With lines such as these, it is easy to see that Roper’s sympathies align with the peasants. She depicts them as idealists “incensed by… inequality” and yearning for a world where “men… live as brothers,” yet her commitment to telling their story sometimes veers into romanticism. Roper also directly addresses (and repeatedly remarks on) the near exclusion of women in contemporary accounts, arguing that the revolt’s ethos was “an unabashedly male ideal.” She highlights how women were nearly absent from visual depictions of the war, and how the revolt’s language, centered on “brotherhood,” reinforced patriarchal values. Even where women did participate, their roles were largely omitted, a reality compounded by the fact that they were barred from swearing oaths, bearing arms, or taking part in councils. Still, Roper skillfully weaves them into the narrative by highlighting their presence on the margins. In one particularly lively example, a band of Mühlhausen townswomen once chased off a priest with knives, demanding an evangelical preacher. While Roper avoids direct speculation, her framing suggests that women’s exclusion reinforced the movement’s limitations, particularly its reliance on male fraternity and militarized resistance, which may have foreclosed more sustainable or less violent strategies. Though she stops short of claiming a female-informed movement would have fared better, one senses she believes it might have.

In the final section, Roper offers an excellent brief historiographical survey of the German Peasants’ War, tracing its scholarly reception from Wilhelm Zimmermann’s monumental three-volume study (1841–1843) to the 2017 commemorations of the 500th anniversary of Luther’s Ninety-Five Theses. Since Engels’s The Peasant War in Germany (1850), she notes, the conflict has occupied a “highly contested position in relation to German national identity and to political ideology left and right.” Nazi Germany mythologized the war as a nationalist epic, depicting an idealized, militaristic peasantry, while the Soviet Union reframed Müntzer as a proto-communist revolutionary, an image cemented in Werner Tübke’s artwork and even featured on the East German 5-mark banknote.

Marxist historians, particularly in the German Democratic Republic, treated the war as a case study in revolutionary failure, analyzing its shortcomings to extract strategic lessons for future socialist movements.
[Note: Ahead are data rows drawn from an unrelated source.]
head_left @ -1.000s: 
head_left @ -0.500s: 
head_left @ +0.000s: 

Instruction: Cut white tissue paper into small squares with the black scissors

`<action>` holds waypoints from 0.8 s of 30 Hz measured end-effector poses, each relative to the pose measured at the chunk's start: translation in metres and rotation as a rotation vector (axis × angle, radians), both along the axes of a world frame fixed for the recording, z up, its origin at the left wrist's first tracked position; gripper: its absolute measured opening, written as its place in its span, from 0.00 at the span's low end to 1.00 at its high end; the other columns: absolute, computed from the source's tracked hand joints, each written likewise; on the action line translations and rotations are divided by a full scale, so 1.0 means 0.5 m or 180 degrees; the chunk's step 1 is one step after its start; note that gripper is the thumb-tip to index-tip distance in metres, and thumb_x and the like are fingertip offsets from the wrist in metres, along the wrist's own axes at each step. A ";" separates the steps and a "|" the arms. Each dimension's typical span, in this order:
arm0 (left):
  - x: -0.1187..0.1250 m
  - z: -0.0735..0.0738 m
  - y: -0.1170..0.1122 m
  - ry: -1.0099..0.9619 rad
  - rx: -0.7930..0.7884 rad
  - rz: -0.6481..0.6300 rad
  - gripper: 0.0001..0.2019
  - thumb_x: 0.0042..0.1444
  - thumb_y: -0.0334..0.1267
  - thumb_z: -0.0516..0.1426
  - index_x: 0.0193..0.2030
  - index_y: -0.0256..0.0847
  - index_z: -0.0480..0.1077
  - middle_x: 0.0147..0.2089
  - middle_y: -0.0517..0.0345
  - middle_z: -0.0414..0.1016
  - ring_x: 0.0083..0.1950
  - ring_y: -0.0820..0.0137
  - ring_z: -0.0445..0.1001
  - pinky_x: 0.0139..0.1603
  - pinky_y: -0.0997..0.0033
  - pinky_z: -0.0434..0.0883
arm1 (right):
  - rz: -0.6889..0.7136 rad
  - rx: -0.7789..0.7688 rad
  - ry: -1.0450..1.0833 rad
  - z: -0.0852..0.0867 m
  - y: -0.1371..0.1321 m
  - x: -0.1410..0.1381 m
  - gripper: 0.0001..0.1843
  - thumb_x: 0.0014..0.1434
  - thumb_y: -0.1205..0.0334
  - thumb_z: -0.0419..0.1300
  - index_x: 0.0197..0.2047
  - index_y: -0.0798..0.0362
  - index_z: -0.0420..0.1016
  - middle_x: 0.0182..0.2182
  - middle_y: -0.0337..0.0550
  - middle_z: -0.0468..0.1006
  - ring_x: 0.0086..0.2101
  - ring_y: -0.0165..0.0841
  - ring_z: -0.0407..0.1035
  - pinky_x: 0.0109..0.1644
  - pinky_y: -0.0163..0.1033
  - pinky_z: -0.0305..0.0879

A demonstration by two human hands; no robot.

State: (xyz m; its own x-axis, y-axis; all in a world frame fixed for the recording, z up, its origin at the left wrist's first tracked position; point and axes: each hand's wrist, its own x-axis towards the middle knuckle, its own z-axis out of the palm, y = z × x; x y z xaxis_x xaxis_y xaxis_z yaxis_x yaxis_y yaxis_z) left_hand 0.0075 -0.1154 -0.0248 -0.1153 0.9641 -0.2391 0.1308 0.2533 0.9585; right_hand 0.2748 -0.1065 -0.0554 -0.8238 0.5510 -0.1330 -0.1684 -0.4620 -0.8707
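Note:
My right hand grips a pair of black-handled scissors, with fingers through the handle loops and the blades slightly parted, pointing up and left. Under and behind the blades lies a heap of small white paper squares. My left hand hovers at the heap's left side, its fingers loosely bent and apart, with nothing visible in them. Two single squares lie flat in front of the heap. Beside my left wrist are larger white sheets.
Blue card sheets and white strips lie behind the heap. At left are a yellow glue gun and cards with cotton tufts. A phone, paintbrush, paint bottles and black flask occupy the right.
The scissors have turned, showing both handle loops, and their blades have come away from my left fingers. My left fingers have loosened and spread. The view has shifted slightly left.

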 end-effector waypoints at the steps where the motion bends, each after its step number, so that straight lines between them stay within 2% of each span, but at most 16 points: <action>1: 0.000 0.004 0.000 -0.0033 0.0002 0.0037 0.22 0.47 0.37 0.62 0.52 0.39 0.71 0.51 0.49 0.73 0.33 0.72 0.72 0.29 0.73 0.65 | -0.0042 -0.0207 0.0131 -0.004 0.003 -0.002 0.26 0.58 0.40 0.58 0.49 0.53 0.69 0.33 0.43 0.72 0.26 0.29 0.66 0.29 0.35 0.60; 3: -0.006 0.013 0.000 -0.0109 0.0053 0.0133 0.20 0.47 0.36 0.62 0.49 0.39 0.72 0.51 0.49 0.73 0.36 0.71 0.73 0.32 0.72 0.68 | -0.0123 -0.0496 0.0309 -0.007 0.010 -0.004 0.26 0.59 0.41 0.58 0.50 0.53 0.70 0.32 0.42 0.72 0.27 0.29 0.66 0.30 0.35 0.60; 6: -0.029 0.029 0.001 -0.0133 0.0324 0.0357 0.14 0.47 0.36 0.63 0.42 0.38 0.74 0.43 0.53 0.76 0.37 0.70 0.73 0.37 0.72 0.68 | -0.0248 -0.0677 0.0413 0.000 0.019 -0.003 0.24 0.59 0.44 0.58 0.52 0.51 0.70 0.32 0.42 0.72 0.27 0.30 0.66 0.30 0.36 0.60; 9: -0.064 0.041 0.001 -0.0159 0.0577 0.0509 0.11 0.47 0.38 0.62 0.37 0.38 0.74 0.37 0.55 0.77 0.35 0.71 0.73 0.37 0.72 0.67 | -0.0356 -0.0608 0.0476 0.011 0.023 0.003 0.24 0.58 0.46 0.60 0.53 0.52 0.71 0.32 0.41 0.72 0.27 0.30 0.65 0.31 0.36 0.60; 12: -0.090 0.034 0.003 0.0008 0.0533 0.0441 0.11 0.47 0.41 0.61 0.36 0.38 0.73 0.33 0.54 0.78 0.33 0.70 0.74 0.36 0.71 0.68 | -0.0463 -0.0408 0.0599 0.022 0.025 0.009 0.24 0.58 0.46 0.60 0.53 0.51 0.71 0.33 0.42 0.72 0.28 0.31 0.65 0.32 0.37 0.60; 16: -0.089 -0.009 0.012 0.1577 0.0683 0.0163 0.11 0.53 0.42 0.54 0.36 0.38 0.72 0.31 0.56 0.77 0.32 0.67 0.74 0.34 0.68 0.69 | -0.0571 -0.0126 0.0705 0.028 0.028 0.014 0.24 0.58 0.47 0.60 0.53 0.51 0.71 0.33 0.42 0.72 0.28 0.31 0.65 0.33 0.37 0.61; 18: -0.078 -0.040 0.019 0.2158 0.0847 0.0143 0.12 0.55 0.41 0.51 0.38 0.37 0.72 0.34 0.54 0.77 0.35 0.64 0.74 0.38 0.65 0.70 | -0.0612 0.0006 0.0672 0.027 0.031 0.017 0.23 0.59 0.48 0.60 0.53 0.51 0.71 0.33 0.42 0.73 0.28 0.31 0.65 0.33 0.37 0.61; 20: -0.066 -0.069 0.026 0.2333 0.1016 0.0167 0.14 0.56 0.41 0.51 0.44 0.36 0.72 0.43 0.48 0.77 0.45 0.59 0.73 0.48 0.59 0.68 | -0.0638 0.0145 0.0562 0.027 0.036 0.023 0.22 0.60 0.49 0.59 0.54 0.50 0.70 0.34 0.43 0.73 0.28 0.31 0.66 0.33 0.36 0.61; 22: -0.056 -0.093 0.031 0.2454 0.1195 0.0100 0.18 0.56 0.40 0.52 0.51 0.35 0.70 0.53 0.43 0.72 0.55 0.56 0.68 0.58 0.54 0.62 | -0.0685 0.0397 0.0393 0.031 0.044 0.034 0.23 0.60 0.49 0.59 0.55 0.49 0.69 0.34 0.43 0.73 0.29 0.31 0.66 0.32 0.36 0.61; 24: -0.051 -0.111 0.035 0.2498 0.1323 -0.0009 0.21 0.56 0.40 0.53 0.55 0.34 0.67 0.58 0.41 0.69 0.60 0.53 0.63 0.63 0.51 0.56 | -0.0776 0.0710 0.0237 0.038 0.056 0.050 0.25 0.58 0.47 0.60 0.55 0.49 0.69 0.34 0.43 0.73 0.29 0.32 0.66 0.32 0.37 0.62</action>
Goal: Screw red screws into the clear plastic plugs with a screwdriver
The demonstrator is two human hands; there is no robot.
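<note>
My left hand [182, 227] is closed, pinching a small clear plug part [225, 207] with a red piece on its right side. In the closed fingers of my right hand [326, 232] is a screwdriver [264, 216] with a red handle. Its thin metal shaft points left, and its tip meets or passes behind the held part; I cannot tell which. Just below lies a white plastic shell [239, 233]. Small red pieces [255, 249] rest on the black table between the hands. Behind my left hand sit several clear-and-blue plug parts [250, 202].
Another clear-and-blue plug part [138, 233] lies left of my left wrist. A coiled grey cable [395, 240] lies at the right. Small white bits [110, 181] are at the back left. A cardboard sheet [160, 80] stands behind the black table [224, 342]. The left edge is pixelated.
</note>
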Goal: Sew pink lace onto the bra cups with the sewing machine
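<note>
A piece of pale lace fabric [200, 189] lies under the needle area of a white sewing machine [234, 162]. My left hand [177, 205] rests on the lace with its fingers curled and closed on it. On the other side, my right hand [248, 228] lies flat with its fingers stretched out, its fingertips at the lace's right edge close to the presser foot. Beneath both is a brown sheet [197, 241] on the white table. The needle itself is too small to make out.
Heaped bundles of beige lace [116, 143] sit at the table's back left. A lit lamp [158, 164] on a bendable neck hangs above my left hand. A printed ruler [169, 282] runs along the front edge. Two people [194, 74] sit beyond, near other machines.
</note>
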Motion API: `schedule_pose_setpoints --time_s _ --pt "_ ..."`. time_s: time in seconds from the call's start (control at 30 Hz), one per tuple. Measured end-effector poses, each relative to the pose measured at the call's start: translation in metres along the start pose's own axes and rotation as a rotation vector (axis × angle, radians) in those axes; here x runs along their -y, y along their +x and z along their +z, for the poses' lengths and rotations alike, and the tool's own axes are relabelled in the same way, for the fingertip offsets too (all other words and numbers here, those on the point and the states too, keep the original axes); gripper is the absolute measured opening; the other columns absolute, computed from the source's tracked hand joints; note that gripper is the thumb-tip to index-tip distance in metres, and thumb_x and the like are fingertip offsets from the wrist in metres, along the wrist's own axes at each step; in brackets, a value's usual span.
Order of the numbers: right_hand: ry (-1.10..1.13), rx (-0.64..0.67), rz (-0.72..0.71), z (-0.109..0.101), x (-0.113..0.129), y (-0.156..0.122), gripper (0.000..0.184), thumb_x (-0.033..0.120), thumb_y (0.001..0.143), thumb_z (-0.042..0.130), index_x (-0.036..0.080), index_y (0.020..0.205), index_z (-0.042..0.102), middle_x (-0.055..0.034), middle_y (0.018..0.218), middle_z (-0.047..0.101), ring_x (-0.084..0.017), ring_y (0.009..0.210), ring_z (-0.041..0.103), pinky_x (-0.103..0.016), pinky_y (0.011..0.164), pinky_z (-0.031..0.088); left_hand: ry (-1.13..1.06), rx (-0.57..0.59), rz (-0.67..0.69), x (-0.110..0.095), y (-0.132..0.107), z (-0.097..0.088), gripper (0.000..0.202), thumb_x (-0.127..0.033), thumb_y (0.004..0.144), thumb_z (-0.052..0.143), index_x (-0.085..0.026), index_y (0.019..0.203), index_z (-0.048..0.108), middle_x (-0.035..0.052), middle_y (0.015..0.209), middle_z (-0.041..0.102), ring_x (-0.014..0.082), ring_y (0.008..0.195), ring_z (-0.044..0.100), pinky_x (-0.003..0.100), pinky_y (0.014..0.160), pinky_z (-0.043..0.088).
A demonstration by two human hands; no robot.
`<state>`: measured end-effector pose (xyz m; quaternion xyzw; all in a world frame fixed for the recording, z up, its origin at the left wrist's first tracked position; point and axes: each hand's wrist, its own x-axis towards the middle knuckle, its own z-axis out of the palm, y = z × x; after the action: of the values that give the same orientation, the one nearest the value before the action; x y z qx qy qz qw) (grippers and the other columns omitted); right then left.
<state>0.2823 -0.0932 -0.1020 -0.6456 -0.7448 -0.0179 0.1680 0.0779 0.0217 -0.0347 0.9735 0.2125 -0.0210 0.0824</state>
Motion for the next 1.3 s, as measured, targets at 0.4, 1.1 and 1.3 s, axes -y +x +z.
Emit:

Lutheran historiography, by contrast, often sought to excuse or downplay Luther’s vitriolic denunciation of the peasants and has resisted framing the Peasants’ War as an authentic expression of the Protestant Reformation in Germany. Even in 2017, the 500th anniversary of the Reformation largely ignored the war, reflecting its unsettled and often uncomfortable place in historical memory. As Roper observes, fascist, communist, and Marxist ideologies have each appropriated the war to serve their own historical narratives, underscoring its lasting political malleability. For her, “this highly politicized historiography” is precisely why the German Peasants’ War has remained “so difficult to approach” over the past forty years.

But in Roper’s telling, the German Peasants’ War was more than a political or class struggle, it was a seismic religious reckoning that laid bare the vulnerabilities of both Protestantism and Catholicism. Protestantism, hailed as a movement of spiritual renewal, was swiftly condemned as a force of chaos and division, while Catholicism, the bastion of tradition, stood accused of corruption and oppression. Charges that still echo in today’s theological debates. The rebellion was not just a crisis of the past but a crucible of competing visions for faith, authority, and reform. As Roper reveals, the upheaval of the 16th century serves as a striking testament to the unintended consequences of religious transformation, reminding us that the tensions between change and continuity, freedom and order, remain as urgent now as they were then.